__Exercise prompt__:
The answer must be every line of the records in which the string "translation" appears.

Collected data
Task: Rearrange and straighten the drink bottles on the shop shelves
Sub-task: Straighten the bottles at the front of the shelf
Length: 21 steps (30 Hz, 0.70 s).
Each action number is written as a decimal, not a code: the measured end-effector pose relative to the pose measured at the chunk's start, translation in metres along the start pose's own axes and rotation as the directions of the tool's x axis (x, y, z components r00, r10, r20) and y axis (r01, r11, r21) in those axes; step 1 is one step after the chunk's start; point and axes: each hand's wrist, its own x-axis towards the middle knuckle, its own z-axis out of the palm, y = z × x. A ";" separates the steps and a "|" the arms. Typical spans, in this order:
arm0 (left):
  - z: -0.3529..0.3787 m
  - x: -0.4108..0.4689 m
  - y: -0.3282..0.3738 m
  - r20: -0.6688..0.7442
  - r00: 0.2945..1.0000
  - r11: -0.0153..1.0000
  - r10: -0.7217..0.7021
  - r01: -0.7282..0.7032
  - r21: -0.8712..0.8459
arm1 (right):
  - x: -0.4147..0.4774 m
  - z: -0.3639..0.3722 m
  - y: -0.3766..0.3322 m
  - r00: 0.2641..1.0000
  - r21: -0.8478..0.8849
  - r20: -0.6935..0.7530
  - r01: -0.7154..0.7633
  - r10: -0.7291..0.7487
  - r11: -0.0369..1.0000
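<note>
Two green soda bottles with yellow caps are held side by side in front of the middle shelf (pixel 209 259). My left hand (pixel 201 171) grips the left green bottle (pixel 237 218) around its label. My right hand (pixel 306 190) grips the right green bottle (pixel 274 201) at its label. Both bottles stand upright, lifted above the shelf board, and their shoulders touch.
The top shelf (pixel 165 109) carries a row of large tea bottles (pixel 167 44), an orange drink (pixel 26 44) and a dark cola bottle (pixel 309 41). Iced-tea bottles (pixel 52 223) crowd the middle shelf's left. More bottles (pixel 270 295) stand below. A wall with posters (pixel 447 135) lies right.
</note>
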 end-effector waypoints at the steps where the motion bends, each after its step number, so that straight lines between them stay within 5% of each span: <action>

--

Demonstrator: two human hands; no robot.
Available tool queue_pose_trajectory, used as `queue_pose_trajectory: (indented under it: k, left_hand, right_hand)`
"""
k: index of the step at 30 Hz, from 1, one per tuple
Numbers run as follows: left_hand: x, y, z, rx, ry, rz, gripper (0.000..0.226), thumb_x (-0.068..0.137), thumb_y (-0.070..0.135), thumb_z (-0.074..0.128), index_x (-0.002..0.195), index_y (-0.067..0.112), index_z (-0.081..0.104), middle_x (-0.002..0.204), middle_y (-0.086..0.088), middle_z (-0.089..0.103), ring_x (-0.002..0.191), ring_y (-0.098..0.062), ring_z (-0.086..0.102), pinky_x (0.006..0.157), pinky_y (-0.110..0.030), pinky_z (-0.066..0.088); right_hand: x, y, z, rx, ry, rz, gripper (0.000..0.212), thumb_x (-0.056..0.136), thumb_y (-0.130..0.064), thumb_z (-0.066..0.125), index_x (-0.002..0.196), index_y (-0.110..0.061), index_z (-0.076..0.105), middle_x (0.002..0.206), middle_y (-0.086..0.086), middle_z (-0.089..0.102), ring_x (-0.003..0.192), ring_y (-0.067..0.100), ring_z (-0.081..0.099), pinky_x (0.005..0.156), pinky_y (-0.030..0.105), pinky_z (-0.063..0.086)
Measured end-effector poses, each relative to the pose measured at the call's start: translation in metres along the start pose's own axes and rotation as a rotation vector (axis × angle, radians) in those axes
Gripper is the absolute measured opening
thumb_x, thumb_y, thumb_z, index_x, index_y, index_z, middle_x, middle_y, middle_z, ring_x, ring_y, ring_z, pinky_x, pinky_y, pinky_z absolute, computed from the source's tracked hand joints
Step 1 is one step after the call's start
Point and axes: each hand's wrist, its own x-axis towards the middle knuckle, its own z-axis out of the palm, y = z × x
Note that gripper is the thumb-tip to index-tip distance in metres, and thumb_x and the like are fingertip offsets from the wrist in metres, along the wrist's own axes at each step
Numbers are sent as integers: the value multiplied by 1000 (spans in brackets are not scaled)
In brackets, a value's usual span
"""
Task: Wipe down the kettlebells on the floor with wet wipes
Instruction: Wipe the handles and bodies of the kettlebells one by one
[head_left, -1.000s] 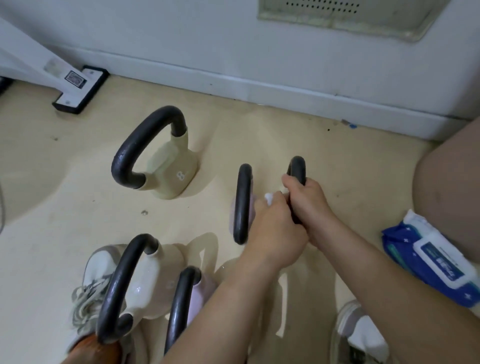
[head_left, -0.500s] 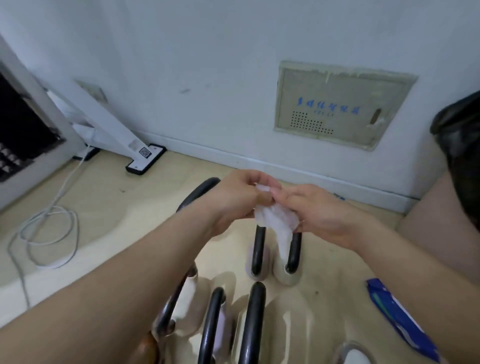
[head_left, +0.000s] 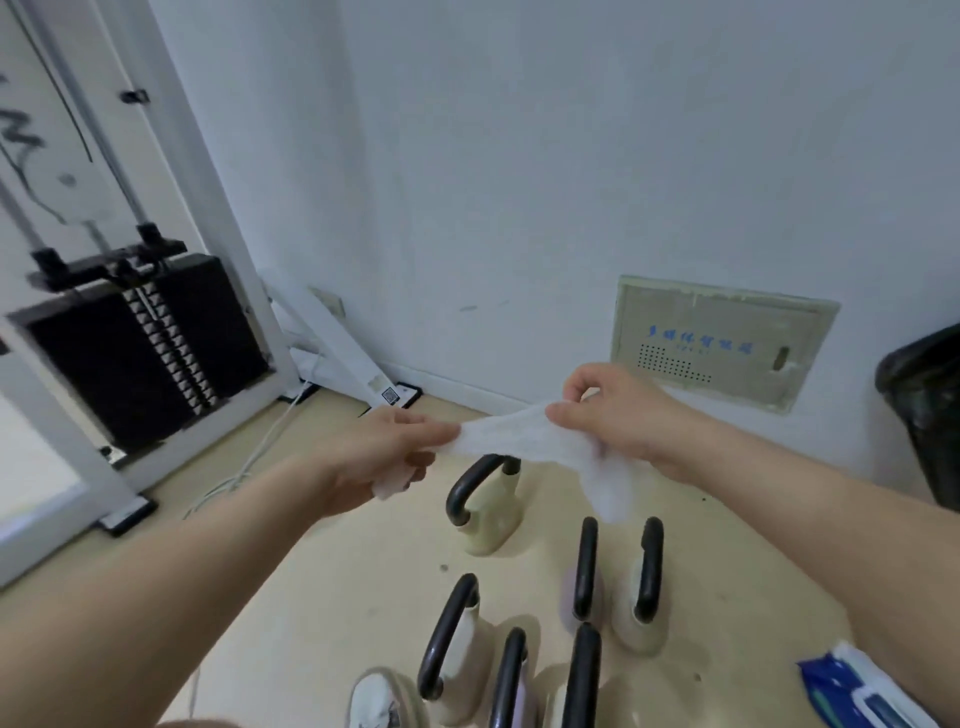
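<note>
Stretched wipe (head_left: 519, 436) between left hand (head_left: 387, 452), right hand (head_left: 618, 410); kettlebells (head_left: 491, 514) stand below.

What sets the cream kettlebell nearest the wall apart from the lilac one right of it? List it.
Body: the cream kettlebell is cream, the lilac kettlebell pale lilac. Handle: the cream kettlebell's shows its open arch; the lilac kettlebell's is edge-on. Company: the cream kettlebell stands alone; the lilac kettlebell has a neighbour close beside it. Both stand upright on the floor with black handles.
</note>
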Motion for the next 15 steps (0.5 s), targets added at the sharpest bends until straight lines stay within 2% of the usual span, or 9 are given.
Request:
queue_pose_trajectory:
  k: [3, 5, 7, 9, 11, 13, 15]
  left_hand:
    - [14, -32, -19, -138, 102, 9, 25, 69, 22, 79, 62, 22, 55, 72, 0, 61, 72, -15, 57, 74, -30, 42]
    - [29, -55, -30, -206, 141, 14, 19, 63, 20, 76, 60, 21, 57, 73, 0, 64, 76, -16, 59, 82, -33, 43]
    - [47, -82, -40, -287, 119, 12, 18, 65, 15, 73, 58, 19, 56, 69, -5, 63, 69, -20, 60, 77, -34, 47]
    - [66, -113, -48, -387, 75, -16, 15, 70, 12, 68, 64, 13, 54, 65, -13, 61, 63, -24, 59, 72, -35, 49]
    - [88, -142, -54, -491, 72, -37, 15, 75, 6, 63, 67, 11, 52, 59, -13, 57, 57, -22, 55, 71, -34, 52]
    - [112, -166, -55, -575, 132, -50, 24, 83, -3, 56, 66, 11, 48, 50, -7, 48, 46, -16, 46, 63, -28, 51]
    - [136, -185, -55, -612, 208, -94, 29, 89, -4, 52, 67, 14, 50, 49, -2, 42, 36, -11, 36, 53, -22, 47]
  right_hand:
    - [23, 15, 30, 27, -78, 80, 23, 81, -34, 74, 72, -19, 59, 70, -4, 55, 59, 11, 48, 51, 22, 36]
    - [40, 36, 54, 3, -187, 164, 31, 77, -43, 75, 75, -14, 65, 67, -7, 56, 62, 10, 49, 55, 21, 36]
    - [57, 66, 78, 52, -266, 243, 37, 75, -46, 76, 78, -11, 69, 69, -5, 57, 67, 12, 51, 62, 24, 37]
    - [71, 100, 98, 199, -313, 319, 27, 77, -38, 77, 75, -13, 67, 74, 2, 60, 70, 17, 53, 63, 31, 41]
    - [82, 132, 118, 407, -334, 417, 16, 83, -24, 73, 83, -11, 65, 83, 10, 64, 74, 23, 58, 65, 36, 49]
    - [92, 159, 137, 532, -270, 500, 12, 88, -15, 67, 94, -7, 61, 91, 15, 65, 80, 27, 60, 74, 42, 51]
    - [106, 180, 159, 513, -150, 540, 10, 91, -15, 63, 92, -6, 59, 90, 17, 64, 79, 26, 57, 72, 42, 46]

__Solution for this exercise__:
Each action number is written as a decimal, not a code: the measured end-effector pose relative to the pose measured at the chunk's start, translation in metres along the start pose's own axes and rotation as the directions of the tool's x axis (x, y, z components r00, r10, r20) and y axis (r01, r11, r21) in those axes; step 1 is one step after the chunk's start; point and axes: each hand's wrist, its own x-axis towards the middle knuckle, its own z-axis out of the palm, y = z × x. A ";" separates the steps and a "|" the arms. Typical spans, in this order:
Measured end-effector poses, each relative to the pose measured at the call's start: translation in metres along the start pose's own axes and rotation as a rotation vector (axis × angle, radians) in those axes

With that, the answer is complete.